> _EXERCISE DESCRIPTION_
Some entries follow. Reproduce exactly the lines starting at the one with "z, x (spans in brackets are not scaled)" and stopping after the one with "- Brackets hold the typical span".

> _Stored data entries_
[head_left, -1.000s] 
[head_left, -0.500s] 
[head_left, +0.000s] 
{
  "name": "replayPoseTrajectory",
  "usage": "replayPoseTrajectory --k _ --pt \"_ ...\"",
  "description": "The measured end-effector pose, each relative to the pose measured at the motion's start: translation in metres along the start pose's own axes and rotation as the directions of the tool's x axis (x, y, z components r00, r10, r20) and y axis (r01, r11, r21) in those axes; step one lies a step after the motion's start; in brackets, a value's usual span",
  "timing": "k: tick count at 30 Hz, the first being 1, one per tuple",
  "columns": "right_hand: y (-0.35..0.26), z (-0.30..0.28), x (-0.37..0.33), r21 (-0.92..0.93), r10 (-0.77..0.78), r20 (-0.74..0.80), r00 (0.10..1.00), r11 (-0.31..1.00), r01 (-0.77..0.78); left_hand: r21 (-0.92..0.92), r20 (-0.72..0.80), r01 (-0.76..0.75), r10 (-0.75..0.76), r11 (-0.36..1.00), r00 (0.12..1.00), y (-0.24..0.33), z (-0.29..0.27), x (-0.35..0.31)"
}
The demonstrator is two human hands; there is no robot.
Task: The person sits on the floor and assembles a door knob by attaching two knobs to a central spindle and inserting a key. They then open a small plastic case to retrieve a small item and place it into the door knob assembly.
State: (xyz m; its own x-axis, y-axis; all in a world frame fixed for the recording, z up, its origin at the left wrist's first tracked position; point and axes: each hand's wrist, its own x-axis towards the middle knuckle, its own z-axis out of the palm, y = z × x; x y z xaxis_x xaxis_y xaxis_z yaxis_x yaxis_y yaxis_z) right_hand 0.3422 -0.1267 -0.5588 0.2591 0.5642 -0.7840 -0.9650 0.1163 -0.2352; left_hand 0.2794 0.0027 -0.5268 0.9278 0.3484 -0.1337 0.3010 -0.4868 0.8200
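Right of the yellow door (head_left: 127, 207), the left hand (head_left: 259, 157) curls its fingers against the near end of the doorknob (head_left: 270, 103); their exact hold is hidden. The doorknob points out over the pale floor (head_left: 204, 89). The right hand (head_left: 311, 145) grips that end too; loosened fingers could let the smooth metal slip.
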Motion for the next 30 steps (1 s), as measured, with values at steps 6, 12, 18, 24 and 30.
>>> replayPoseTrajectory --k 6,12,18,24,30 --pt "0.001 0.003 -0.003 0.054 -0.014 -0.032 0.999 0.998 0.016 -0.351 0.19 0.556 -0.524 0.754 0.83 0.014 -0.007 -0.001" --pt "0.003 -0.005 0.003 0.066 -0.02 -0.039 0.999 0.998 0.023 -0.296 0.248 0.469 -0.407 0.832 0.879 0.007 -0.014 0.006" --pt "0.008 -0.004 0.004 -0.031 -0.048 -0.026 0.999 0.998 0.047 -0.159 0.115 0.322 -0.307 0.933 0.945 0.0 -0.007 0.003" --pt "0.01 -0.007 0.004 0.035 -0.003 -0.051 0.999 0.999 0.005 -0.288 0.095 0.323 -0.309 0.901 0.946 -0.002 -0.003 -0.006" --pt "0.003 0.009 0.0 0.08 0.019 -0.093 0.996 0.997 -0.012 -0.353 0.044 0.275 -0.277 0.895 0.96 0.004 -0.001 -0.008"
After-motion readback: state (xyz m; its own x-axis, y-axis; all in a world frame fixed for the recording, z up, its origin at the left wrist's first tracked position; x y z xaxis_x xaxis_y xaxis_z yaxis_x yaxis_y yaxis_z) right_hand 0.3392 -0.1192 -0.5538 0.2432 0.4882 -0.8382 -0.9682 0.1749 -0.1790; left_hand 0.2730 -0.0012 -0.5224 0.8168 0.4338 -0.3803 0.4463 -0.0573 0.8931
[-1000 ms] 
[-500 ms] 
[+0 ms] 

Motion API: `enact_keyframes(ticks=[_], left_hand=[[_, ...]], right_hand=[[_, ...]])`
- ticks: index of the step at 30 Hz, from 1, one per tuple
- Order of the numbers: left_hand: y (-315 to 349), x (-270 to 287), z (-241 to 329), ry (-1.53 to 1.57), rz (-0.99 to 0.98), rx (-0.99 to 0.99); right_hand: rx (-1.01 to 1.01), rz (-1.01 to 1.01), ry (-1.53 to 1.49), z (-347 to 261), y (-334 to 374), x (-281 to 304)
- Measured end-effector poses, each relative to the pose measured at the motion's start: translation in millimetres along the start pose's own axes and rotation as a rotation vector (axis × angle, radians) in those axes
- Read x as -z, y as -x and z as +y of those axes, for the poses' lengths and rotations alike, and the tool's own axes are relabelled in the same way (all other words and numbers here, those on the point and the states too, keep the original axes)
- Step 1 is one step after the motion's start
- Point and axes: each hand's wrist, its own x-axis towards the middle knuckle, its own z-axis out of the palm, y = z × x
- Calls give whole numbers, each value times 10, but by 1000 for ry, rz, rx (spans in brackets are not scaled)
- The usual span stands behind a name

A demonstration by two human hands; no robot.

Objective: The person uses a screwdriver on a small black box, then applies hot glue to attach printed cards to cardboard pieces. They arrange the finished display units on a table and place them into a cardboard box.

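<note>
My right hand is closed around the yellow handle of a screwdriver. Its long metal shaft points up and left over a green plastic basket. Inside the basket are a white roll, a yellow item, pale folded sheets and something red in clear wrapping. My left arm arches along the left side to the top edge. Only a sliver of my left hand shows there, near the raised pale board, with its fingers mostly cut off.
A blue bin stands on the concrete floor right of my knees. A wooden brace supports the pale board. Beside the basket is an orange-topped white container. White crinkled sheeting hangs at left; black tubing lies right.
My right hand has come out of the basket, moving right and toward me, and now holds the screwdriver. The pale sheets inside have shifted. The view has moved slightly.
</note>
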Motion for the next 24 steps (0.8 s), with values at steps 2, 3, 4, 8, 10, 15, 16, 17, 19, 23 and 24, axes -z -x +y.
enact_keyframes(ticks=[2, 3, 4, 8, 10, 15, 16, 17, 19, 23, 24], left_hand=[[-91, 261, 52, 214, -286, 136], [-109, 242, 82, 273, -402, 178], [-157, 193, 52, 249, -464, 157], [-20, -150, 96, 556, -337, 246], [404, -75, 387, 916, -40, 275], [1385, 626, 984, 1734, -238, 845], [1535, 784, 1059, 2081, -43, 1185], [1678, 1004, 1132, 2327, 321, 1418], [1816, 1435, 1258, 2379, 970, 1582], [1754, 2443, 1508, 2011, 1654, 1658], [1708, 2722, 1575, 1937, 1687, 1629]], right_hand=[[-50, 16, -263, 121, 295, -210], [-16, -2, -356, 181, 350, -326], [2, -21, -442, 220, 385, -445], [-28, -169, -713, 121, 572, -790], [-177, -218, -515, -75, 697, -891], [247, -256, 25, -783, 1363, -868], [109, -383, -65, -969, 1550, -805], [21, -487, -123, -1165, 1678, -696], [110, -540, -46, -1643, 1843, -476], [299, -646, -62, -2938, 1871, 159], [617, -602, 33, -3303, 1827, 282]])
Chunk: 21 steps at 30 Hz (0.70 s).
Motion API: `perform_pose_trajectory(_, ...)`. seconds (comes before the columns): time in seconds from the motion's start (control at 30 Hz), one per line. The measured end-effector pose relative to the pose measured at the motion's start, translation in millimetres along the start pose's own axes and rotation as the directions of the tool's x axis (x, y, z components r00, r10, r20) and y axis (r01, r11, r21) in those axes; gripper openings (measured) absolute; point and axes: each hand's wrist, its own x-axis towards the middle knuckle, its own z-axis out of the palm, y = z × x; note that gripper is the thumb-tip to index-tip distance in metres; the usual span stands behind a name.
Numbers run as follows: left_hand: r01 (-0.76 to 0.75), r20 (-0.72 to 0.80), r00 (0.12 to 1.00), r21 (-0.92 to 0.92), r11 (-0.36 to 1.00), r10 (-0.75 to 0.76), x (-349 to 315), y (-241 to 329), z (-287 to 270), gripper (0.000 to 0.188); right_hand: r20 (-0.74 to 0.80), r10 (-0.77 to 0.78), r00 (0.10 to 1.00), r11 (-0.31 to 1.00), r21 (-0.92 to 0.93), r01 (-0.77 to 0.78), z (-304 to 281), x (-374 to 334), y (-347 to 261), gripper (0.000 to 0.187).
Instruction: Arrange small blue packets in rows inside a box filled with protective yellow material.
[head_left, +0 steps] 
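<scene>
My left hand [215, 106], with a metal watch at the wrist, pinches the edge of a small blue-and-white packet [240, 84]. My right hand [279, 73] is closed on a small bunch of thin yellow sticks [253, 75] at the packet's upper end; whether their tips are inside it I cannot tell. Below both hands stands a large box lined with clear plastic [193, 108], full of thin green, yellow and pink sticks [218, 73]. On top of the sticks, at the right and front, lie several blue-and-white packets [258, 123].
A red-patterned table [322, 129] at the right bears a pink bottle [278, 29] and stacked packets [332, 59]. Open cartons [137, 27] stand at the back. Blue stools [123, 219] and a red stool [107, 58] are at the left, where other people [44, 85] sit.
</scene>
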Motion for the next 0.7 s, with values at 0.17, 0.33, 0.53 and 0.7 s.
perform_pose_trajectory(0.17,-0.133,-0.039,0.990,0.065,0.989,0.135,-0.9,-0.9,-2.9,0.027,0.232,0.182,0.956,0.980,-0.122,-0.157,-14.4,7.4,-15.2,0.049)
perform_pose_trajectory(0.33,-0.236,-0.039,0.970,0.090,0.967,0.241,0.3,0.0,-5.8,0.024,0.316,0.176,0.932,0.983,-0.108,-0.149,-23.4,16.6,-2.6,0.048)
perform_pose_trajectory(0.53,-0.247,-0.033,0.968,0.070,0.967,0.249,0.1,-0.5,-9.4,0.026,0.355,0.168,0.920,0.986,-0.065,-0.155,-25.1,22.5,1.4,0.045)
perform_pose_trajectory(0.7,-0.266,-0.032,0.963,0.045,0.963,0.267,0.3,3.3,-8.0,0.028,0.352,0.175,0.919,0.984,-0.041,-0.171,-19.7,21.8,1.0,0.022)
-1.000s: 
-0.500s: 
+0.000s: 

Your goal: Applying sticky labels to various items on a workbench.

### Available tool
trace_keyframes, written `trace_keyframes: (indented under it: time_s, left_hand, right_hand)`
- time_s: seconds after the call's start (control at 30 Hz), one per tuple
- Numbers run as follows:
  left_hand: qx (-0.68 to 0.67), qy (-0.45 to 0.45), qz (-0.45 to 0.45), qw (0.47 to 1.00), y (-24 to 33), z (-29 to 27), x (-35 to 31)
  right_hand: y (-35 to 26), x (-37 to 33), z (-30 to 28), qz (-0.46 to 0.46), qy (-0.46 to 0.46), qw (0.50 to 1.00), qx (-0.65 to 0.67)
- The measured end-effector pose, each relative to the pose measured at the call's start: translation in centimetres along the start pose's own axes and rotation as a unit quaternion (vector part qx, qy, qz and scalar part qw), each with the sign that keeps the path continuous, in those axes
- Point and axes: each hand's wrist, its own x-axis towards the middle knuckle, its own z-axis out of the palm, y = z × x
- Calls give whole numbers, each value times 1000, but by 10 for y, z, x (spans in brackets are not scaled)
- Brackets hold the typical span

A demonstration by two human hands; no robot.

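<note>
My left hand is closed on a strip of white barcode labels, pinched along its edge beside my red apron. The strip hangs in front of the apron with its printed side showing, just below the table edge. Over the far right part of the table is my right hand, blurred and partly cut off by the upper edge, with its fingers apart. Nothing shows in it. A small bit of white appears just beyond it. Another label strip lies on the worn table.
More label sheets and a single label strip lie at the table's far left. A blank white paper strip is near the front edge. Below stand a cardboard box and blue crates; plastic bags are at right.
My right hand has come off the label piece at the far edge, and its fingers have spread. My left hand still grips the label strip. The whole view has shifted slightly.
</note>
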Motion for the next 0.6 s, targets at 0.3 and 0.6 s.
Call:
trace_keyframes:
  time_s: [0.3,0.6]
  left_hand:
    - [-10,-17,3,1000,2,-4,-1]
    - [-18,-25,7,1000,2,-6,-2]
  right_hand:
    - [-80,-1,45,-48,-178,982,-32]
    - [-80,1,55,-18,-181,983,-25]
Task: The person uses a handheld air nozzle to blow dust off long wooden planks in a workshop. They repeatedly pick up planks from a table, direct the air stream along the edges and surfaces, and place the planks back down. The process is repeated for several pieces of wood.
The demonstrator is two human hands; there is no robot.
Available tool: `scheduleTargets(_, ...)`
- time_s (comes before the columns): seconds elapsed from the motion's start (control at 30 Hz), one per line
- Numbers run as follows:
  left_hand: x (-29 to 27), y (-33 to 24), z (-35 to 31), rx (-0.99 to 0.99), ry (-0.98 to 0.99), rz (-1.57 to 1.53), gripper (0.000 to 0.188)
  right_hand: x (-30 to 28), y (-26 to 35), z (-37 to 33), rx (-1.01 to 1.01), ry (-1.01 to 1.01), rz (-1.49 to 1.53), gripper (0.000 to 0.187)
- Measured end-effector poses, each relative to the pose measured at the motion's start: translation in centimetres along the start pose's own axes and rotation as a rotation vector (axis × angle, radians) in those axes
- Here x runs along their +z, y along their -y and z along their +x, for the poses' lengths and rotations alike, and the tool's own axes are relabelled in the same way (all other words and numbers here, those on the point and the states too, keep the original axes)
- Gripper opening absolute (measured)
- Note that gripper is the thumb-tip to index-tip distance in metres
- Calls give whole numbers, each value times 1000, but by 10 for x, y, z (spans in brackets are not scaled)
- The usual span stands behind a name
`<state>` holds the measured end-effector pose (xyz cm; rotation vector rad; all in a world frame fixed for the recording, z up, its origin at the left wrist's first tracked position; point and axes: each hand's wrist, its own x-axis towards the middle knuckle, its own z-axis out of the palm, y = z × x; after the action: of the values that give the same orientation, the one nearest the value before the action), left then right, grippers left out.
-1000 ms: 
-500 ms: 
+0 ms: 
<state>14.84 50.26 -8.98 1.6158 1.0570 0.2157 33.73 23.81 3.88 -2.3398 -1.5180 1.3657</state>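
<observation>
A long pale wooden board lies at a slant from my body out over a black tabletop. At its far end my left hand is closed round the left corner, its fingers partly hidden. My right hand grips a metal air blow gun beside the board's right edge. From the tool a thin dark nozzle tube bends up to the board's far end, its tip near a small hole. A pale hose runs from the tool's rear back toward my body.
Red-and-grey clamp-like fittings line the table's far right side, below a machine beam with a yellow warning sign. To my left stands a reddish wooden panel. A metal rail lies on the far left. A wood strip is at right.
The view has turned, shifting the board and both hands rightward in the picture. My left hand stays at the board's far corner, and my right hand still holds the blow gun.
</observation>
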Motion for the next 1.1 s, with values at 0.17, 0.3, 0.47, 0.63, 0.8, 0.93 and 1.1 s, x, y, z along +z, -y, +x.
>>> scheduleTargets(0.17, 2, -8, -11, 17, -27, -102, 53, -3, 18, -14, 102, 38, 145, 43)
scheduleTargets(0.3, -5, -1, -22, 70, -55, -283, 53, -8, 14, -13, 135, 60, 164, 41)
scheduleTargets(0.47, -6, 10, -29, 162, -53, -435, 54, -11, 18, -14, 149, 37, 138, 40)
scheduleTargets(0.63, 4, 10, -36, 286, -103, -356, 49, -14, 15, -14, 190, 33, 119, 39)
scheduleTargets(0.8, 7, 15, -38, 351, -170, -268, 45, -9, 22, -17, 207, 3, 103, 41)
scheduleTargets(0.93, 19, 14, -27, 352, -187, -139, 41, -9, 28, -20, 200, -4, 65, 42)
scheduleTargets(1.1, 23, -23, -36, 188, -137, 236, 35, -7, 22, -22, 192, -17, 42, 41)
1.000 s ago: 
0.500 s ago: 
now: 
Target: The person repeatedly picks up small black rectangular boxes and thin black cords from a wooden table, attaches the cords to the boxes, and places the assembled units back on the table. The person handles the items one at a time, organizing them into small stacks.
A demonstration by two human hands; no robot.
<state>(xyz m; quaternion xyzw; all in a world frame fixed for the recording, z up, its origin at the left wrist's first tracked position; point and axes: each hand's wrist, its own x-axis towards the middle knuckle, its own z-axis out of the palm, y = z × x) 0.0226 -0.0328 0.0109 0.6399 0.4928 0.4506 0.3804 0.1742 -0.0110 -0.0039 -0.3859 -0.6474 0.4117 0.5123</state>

> _RESPONSE AREA_
- Calls give whole numbers, each value times 1000, but by 10 for y, z, x (spans in brackets are not scaled)
- Brackets hold the typical span

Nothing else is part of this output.